The major-domo conducted them to dinner, which was served in the new Indian Room. On the walls was a Chinese paper of birds and flowers and flower-hung pagodas; no pictures adorned them, but a number of delicately carved mirrors; and at intervals tall lacquer cabinets glowed on their gilt pedestals. The servants wore purple ("like bishops," Mr. Kyd whispered), and, since the room looked west, the declining October sun brought out the colours of wall and fabric and set the glasses and decanters shimmering on the polished table. Through the open windows the green slopes of the park lay bathed in light, and a pool of water sparkled in the hollow.
To Alastair, absorbed in his errand, the scene was purely phantasmal. He looked on as at a pretty pageant, heard the ladies' tinkling laughter, discussed the manège in France at long range with Lord Cornbury, who was a noted horsemaster, answered Lady Mary's inquiries about French modes as best he could, took wine with the men, had the honour to toast the Duchess Kitty—but did it all in a kind of waking dream. This daintiness and ease were not of that grim world from which he had come, or of that grimmer world which was soon to be. . . . He noticed that no word of politics was breathed; even the Duchess's chatter was discreet on that point. The ice was clearly too thin, and the most heedless felt the need of wary walking. Here sat the King's Solicitor, and the wife of a Whig Duke cheek by jowl with two secret messengers bearing names out of Homer, and at the head of the table was one for whom both parties angled. The last seemed to feel the irony, for behind his hospitable gaiety was a sharp edge of care. He would sigh now and then, and pass a thin hand over his forehead. But the others—Mr Solicitor was discussing Mr Pope's "Characters of Women" and quoting unpublished variants. No hint of embarrassment was to be detected in that mellow voice. Was he perhaps, thought Alastair, cognisant of the strange mixture at table, and not disapproving?
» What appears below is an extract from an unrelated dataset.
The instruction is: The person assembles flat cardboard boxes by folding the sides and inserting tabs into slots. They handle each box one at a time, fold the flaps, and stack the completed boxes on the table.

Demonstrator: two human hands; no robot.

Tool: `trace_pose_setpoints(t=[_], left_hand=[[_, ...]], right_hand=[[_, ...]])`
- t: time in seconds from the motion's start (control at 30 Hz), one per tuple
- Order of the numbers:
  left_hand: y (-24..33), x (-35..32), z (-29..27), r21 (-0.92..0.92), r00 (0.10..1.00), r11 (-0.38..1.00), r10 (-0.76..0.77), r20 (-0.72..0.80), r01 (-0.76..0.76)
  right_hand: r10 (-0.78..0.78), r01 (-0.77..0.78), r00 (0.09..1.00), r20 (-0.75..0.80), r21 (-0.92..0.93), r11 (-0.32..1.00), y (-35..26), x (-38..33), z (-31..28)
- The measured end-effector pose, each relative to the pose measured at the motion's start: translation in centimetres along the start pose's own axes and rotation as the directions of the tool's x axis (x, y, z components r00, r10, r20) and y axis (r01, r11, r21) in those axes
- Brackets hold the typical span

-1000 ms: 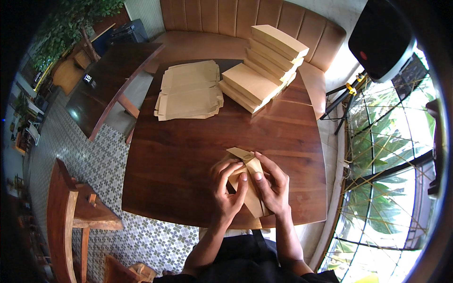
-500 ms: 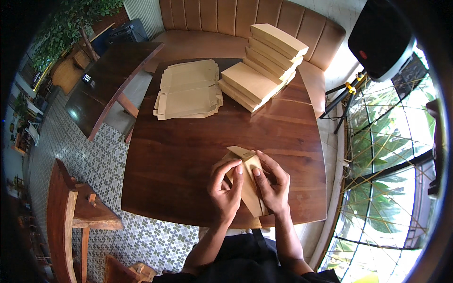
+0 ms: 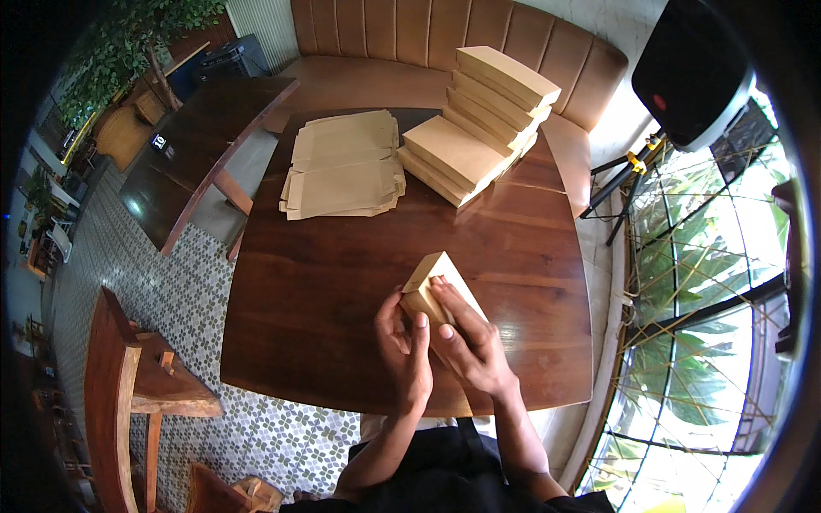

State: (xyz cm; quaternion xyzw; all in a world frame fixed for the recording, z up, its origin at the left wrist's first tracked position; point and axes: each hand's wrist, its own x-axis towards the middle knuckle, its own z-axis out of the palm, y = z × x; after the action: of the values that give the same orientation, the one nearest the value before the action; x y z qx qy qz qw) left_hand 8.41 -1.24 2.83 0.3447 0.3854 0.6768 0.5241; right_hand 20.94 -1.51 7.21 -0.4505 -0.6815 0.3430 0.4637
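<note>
A small brown cardboard box stands tilted between my two hands, above the near part of the dark wooden table. My left hand grips its left side, fingers behind and thumb up along the near side. With fingers stretched along its face, my right hand presses the box from the right, the thumb pointing toward my left hand. The lower part of the box is hidden by my hands. Farther off lies a stack of flat, unfolded cardboard blanks. Beside it rises a pile of folded cardboard boxes.
The wooden table has a curved left edge. A brown padded bench runs behind it. At the right are a black speaker on a stand and a window with bars. A wooden chair and a second table stand left.
My right hand has shifted from pinching the box's upper corner to lying along its side. The box has turned, and the flap that stuck out at its top now appears folded in.
</note>
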Motion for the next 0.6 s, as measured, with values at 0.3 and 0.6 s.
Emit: trace_pose_setpoints(t=[0.3,0.6], left_hand=[[-0.5,1.8,-3.3,0.133,0.999,0.990,-0.044,-0.015,0.046],[-1.4,2.9,-5.0,0.058,0.962,0.979,-0.178,-0.207,0.193]], right_hand=[[-0.033,-0.031,0.968,-0.247,-0.252,0.967,3.4,-1.9,-1.4],[0.547,-0.561,0.827,0.129,0.132,0.817,3.6,-3.2,-0.9]])
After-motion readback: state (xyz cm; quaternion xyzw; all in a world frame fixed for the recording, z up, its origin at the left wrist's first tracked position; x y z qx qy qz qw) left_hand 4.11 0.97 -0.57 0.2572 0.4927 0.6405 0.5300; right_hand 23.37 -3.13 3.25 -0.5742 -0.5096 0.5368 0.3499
He was an officer of the Government, but he came of Jacobite stock. Was he not Stormont's brother? . . . And Mr Kyd was deep in a discussion about horses with the gentleman in the Beaufort uniform. With every glass of claret the even rosiness of his face deepened, till he bloomed like the God of Wine himself—a Bacchus strictly sober, with very wide-awake eyes.
Then to complete the comedy the catch he had heard on Otmoor began to run in Alastair's head. Three naked men we be—a far cry from this bedecked and cosseted assemblage. He had a moment of suffocation, until he regained his humour. They were all naked under their fine clothes, and for one of them it was his business to do the stripping. He caught Lord Cornbury's eye and marked its gentle sadness. Was such a man content? Had he the assurance in his soul to listen to one who brought to him not peace but swords?
The late autumn afternoon was bright and mild, with a thin mist rising from the distant stream. The company moved out-of-doors, where on a gravelled walk stood a low carriage drawn by a pair of cream-coloured ponies. A maid brought the Duchess a wide straw hat and driving gloves, and, while the others loitered at the garden door, the lady chose her companion. "Sa singularité," Mr Murray whispered. "It is young Mr Walpole's name for her. But how prettily she plays the rustic!"
"Who takes the air with me?" she cried. "I choose Captain Maclean. He is the newest of you, and can tell me the latest scandal of Versailles."
It was like an equipage fashioned out of Chelsea porcelain, and as Alastair took his place beside her, with his knees under a driving cloth of embroidered silk, he felt more than ever the sense of taking part in a play. She whipped up the ponies and they trotted out of the wrought-iron gates, which bounded the pleasance, into the wide spaces of the park. Her talk, which at first had been the agreeable prattle of dinner, to which he responded with sufficient ease, changed gradually to interrogatories. With some disquiet he realised that she was drifting towards politics.
"What do they think in France of the young man's taste in womankind?" she asked.
He raised his eyebrows.
"The Prince—Charles Stuart—the Chevalier. What of Jenny Cameron?"
"We heard nothing of her in Paris, madam. You should be the better informed, for he has been some months on British soil."